I am working with fellow peers to oppose this proposal and have tabled an amendment that would reintroduce in-person consultations with a medical professional before women can receive abortion pills. The push for “decriminalization” to full-term has arisen in part because a few women have faced prosecution for taking pills beyond the legal limit, via the “pills by post” scheme. The obvious solution, however, is to reinstate in-person appointments that allow reliable gestational age checks to take place. This would protect women from coercion and health risks.
Indeed, this is where legislative and cultural factors coalesce. Women’s health is currently being jeopardized by the desire to insist on ideological extremes. As Kennedy put it, reflecting on her research, “Abortion is routinely presented as a clean solution, a medical fix that women should celebrate, while open questions about whether multiple abortions place strain on the body, whether later-term abortions are more physically demanding, or whether abortion pills carry long-term side effects are rarely discussed.”

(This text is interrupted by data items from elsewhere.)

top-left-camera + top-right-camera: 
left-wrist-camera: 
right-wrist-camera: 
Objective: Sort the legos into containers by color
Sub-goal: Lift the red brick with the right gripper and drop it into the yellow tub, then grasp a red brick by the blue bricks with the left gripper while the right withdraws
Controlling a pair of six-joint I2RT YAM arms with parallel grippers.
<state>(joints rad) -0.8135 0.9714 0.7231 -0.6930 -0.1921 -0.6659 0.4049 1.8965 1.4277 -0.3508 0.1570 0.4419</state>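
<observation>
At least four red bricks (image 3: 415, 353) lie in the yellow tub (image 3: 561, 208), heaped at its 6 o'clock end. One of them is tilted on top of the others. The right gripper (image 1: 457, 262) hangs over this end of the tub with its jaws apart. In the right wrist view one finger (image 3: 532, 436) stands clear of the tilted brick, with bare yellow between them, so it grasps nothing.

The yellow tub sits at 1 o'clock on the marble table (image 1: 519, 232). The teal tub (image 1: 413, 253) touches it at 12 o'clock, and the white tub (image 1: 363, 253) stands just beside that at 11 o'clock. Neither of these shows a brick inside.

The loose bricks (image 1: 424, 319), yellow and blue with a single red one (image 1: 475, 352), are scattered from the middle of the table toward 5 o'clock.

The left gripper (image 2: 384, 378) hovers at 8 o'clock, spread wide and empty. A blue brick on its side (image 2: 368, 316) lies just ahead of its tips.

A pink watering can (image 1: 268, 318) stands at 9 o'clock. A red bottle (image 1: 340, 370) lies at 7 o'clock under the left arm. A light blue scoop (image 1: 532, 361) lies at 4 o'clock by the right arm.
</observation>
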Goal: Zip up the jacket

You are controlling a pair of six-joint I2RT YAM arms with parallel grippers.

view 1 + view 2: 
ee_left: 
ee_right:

Regardless of what happens in the House of Lords next month, such cultural trends will take longer to address. Britain’s birth rate is in freefall. In 2023, the same year when there were nearly 300,000 abortions, just 591,072 live births were recorded in England and Wales. Up until now, the birth rate gap has been plugged via mass immigration. It is a striking statistic that since 1968, there have been a total of 10.9 million abortions in the U.K., while 10.7 million immigrants currently live in the country. Immigration has served as a replacement for a generation of unborn children, but its pace and scale have brought with them other problems.
We will not address the abortion crisis in the U.K. until we address the social factors that have led to this birth-rate decline. We need to rediscover the value and joy of having children, to re-normalize what was once taken for granted, and to find a way to support women so that they know an unplanned pregnancy will not ruin their lives.
At present, our culture is sadly wired the opposite way. Gemma, one of the British women quoted in Kennedy’s article, explained how “It’s so much easier to get an abortion than 10 minutes face-to-face with a doctor.” This cannot be right. When we make having an abortion sound easy, but having children sound inconvenient or ruinous, something has gone very wrong with our society that needs addressing. Responding to this may just be the greatest challenge facing lawmakers in the rest of the twenty-first century. The stakes are, quite literally, existential.